Frederick: Finding ‘unfair’

The words are a dagger to someone in charge of an athletic department: lack of institutional control.

That’s just what former Kansas University athletic director Bob Frederick heard Friday, when the NCAA alleged KU had failed to exert appropriate institutional control between 1997 and 2003.

That time period spans three athletic directors. But it mostly hits Frederick, who was in charge from 1987 to 2001.

“I was really surprised that the NCAA came back with that,” Frederick said Friday night. “I think it’s not warranted, and I think it’s unfair.

“I can only speak to that portion of time that I was there, and for them to say that there was not an atmosphere of compliance was not the case.”

The NCAA gave four reasons for the allegation: failure to create and maintain an atmosphere for compliance, failure to report NCAA rules violations in a timely manner, failure to provide NCAA rules education and failure to monitor activities of prospective student-athletes.

The fourth referred to a three-month span in 2003, while the third covers six different allegations, five of which came after Frederick’s tenure.
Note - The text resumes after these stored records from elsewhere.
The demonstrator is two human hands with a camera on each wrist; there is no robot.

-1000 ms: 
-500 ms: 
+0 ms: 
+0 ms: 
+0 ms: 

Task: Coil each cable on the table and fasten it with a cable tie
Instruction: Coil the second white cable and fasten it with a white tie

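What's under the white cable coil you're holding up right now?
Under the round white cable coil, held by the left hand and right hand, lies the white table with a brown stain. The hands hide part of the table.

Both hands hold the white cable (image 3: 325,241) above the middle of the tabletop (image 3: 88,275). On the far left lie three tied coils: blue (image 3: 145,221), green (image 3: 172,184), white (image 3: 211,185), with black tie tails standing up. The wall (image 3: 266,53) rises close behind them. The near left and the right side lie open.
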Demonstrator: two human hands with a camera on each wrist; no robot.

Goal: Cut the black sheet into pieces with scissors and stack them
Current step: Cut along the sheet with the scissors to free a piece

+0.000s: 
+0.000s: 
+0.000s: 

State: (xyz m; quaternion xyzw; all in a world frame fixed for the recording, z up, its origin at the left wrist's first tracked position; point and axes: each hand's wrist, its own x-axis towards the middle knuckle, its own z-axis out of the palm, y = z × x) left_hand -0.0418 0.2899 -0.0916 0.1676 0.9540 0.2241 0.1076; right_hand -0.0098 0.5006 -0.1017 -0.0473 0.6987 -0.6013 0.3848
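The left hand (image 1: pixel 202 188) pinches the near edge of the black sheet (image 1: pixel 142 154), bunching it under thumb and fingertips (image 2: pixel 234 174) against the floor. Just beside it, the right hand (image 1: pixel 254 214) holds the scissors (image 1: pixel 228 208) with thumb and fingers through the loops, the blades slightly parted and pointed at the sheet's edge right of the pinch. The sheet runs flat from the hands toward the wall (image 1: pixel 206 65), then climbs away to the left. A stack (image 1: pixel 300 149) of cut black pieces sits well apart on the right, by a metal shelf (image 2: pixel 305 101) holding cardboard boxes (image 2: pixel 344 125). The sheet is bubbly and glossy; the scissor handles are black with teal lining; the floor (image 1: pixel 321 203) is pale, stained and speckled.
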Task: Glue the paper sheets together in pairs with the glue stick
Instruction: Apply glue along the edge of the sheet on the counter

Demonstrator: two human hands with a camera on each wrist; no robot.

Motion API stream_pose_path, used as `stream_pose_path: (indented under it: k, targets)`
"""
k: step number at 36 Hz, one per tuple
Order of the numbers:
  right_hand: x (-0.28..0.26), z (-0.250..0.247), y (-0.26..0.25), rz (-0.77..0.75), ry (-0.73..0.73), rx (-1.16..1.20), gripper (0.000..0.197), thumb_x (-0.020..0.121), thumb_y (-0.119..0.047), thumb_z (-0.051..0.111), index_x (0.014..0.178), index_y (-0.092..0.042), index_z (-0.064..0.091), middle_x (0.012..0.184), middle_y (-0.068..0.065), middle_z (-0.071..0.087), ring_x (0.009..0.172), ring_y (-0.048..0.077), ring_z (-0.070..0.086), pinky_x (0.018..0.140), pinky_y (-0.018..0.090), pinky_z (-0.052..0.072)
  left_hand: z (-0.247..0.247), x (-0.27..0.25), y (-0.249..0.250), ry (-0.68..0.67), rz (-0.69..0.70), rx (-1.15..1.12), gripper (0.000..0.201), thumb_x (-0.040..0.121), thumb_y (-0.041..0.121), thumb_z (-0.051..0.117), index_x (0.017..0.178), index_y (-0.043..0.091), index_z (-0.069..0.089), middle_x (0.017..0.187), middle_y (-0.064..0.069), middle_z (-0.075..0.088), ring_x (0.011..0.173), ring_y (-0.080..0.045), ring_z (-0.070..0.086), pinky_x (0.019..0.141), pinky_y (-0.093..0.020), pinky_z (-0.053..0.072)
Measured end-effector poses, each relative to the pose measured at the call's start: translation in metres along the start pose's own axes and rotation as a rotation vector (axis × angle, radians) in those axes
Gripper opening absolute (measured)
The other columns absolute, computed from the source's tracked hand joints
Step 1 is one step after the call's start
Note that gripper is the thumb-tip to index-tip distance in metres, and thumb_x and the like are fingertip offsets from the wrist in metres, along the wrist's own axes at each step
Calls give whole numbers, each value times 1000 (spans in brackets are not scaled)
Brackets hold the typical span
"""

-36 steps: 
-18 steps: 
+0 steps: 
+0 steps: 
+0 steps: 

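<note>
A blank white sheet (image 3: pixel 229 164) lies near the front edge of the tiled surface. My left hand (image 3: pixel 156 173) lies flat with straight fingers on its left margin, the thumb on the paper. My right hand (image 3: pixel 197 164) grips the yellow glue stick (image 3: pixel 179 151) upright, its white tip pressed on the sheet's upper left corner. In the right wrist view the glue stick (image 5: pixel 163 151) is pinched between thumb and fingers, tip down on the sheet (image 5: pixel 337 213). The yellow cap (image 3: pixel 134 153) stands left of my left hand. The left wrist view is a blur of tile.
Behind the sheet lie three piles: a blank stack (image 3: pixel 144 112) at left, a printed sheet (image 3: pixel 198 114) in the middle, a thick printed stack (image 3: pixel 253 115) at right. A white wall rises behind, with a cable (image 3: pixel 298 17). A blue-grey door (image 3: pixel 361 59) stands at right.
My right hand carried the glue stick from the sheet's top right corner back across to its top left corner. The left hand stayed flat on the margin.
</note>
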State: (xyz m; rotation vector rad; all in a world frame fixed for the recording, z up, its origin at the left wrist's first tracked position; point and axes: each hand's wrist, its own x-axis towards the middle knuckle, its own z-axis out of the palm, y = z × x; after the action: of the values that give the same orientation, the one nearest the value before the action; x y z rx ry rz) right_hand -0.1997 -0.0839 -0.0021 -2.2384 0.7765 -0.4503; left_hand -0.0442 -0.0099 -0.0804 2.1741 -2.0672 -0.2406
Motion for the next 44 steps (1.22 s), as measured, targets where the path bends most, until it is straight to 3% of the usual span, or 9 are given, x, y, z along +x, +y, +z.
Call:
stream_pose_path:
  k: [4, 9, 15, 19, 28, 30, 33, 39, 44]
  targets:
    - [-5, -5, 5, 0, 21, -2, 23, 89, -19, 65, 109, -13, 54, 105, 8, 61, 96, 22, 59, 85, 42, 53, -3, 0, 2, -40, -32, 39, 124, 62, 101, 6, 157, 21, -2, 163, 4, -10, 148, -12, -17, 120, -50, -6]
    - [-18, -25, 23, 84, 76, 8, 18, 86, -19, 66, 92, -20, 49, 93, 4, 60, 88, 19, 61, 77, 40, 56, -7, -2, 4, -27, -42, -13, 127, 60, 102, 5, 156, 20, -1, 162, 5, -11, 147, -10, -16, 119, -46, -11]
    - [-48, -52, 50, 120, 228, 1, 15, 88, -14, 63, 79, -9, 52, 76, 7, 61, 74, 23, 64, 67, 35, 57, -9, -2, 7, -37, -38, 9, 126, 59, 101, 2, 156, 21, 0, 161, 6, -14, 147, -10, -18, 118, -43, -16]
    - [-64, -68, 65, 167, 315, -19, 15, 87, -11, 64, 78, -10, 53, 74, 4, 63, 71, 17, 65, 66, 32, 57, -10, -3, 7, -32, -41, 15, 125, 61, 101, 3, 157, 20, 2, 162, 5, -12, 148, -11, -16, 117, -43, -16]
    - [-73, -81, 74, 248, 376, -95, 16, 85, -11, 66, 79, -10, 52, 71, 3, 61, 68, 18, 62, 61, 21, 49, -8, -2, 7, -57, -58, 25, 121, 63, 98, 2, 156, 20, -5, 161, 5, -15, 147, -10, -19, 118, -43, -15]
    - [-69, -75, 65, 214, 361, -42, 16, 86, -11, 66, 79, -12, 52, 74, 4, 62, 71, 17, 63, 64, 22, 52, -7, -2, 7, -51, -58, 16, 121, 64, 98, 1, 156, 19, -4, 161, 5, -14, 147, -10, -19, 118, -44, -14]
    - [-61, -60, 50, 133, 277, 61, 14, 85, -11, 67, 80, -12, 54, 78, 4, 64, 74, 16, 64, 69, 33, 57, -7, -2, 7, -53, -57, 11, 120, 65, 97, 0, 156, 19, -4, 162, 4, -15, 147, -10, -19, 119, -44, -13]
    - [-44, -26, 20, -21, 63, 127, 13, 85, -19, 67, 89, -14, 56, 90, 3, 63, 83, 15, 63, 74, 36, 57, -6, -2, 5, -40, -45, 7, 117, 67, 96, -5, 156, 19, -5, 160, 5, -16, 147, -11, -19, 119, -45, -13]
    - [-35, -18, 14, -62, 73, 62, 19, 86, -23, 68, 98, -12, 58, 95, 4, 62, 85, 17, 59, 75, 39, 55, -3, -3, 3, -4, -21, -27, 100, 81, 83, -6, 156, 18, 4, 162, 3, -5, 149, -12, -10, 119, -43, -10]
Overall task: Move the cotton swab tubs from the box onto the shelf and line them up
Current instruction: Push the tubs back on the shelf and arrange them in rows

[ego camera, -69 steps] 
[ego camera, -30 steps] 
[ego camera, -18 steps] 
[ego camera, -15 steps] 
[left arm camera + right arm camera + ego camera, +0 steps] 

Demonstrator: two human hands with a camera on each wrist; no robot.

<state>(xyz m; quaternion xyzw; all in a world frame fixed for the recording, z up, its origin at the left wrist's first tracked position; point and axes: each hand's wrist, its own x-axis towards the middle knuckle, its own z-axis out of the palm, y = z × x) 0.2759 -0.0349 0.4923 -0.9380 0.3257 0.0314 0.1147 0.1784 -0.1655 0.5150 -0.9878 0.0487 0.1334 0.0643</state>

The first two particularly ate at Frederick.

One reason for compliance being called out, according to the NCAA report, had to do with a vacancy in the compliance-auditor position at three different occasions, totaling 20 months. While Frederick and the other athletic directors were in charge of the compliance department, an auditor was assigned by the university’s general counsel and wasn’t the athletic director’s business.

“I never, ever, during that period, heard anything that was a negative about our compliance through those compliance auditors,” Frederick said. “I never saw those reports. That was part of the deal. That was the independence.”

Reason two, though, states that “multiple” secondary violations among the 26 listed in the report weren’t submitted in a timely manner. Frederick admits being in charge for 19 of them.

Al Bohl, who was athletic director for 20 months from 2001 to 2003 before being fired, didn’t return a message seeking comment.

Frederick hopes a resolution comes quickly.

“I hope that these are just allegations at this point, and I hope we can show that that’s not the case,” Frederick said. “I don’t think this warrants a lack of institutional control.”